EDIT: Could then a canny magus, whose covenant's Aegis is linked to the deed of its area, just buy the land another covenant is built on from its rightful owner, then destroy that other covenant's Aegis with a Wand of assault, and at nearly the same time perform the last stroke of the deed joining that other covenant's land to his own covenant's? Would at this monent the other covenant's Aegis be replaced by that of the canny magus' covenant? :nerd_face:

I think you ask what it is you want the end result to be.

Now, I would like it if covenants that inhabit ships and caravans are as well protected as those sitting on bedrock.

And therefore I'd say that no Aegis may penetrate another. The moving Aegis will just bounce. If I wanted to be doubly sure I'd say that they can't even approach another Aegis closer than a couple of miles.

The spell isn't well understood or reconciled to Hermetic Theory.

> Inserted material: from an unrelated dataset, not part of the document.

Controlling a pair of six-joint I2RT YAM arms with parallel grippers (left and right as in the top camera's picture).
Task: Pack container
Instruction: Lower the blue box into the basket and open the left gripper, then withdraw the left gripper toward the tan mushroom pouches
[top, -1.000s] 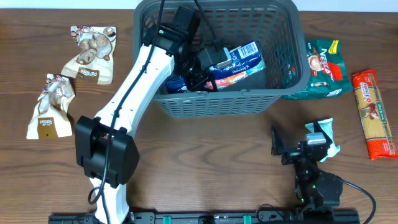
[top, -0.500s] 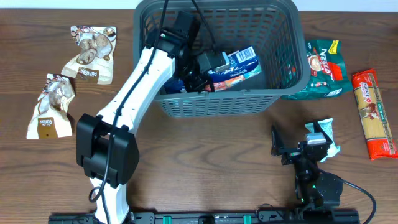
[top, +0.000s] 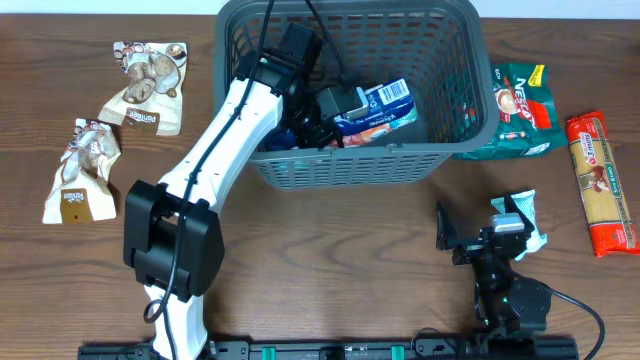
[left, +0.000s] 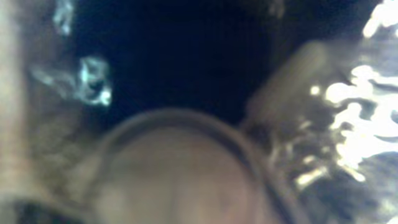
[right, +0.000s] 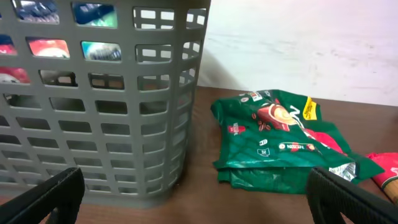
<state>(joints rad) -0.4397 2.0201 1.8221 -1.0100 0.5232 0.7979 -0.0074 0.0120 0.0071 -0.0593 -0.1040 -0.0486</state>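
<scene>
The container, a large dark grey basket (top: 350, 172) with lattice walls, stands at the back centre of the table. It fills the left of the right wrist view (right: 93, 124). My left gripper (top: 328, 108) reaches down inside it and looks shut on a blue packet (top: 380, 105) that lies tilted in the basket. The left wrist view is a close blur. My right gripper (top: 483, 225) rests low at the front right, open and empty (right: 199, 202), facing the basket's right wall.
A green coffee packet (top: 520, 110) lies against the basket's right side (right: 280, 137). A red pasta packet (top: 600, 180) lies at the far right. A white-teal packet (top: 527, 215) lies by the right gripper. Two beige mushroom packets (top: 150, 85) (top: 82, 170) lie at the left.
The left gripper and the blue packet have shifted slightly left and down inside the basket, and the packet has tilted. The right arm has not moved.
</scene>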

It can be as quirky as we need it to be.

I'd also argue for a minimum size of Aegis larger than that which can be carried as a personal item.

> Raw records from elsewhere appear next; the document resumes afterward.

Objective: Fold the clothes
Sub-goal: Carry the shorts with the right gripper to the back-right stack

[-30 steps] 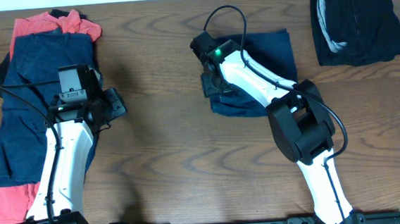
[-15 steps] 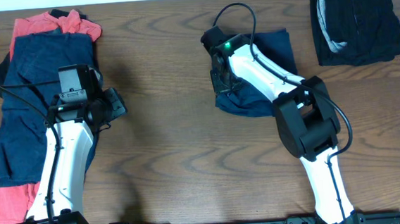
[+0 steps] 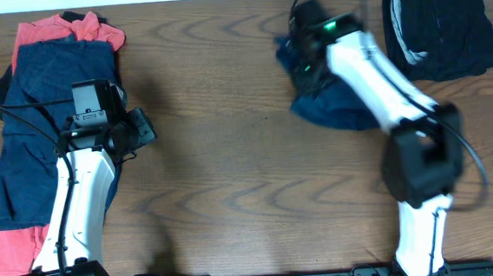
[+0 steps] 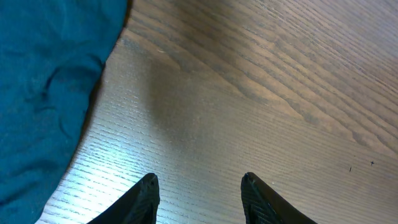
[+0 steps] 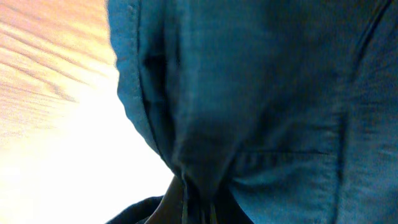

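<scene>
A navy garment (image 3: 338, 107) lies bunched at the table's back centre-right, and my right gripper (image 3: 304, 68) is shut on its left edge. In the right wrist view the navy fabric (image 5: 249, 93) fills the frame and gathers into a pinched fold at the right gripper (image 5: 194, 206). A pile of clothes (image 3: 39, 100), navy over coral-red, lies at the far left. My left gripper (image 3: 141, 128) hovers just right of that pile. It stands open over bare wood, the left gripper (image 4: 199, 188) holding nothing, with the pile's navy edge (image 4: 43, 87) to its left.
A folded black garment with grey lining (image 3: 439, 24) rests at the back right corner, close to the held navy piece. The wooden table (image 3: 232, 182) shows bare between the two arms.
My right gripper has shut on the navy garment and carried it right and toward the back, nearer the black folded piece. The left arm has not moved.
</scene>
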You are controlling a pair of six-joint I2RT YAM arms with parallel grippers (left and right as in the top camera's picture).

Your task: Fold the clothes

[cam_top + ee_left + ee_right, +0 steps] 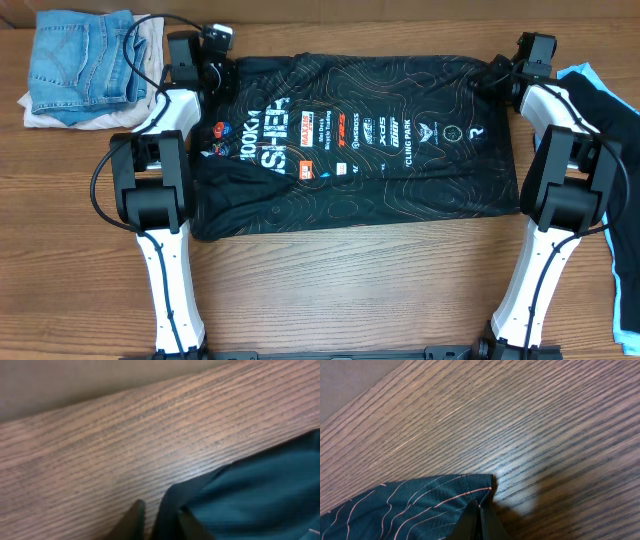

I'm sure that in this great mass of speculation there are reasons why this Cannot Possibly Be but I ask the story based question again. Do you want it to be possible for there to be a mobile Aegis? If so don't bring up world wrecking possibilities. There are enough means for the Magi to break the world already.

3 Likes

If we can distance ourselves from just errataing in a mobile Aegis, we may be able to introduce sufficient rules to have a mobile Aegis in some sagas, based on new Ars Magica 5 contents.
We need some new rules. Perhaps around a new Target replacing T: Boundary in a variant Aegis, which is not accessible to just anybody and brings its own limitations. Or a way to enchant an Aegis into a vessel, thus turning it into an enchanted device and thereby invoking all the limits on expanding and disassembling it.

So I am speculating about a new Legend of Hermes. A seafaring follower of Notatus and Seeker of the wisdom of Atlantis, now buried with their vessel at the bottom of the sea.
There is a legend about a variant Aegis protecting it! But where is it sunk, and what remains of it? What did its creator find on its last voyage?

There may be whispers, that our Seeker found the pre-Hermetic mystery of the protections of the Paralus, studied them, incorporated them into their own vessel and then embarked onto its last voyage.

1 Like

The Aegis of Assault has horrible aesthetics, and should not be possible for that reason.

I'd note that warding a ship against water would stop you taking drinking water aboard; better make it a bit more specific. And be prepared for the Warping.

There is more story potential in @OneShot's idea of characters trying to create a Aegis they can use with their ship-based covenant than there is in simply saying that it is already possible.

Another bit of bad aesthetics: Wards do not exert force, so a circle ward passing over someone does not move them. However, if you can drop it over them, as if this were some sort of hoopla stand, they cannot leave. There are easier ways to paralyse someone, so this is not a balance problem, but, as I say, I really don't like the aesthetics.

Mind you, I'm not really fond of the aesthetics of orphaned Aegides floating in space…

I feel that something like this is correct. We don't necessarily need anything more precise than that; we have coped without for 17 years, after all.

Still thinking about this.

3 Likes

There are, I think, two elements to this-

  1. the fence represents the perimeter, but is not the perimeter
  2. magic is all about symbolism.
    As such you should be able to alter the fence to alter the perimeter (perhaps with a ReVi spell involved), but it should not allow you to simply pick up the fence and redefine the boundary.

The other thing I keep having images of is ancient (like ancient Greece) naval battles which consisted primarily of ramming two ships into each other until one of them breaks.

If we go by this (and I'm not opposed to this), anything crossing a ring/circle, breaks it.
Yes, that explicitly includes a blade of grass falling across the line.
That is a traditional way of symbolically 'cutting' a magic circle.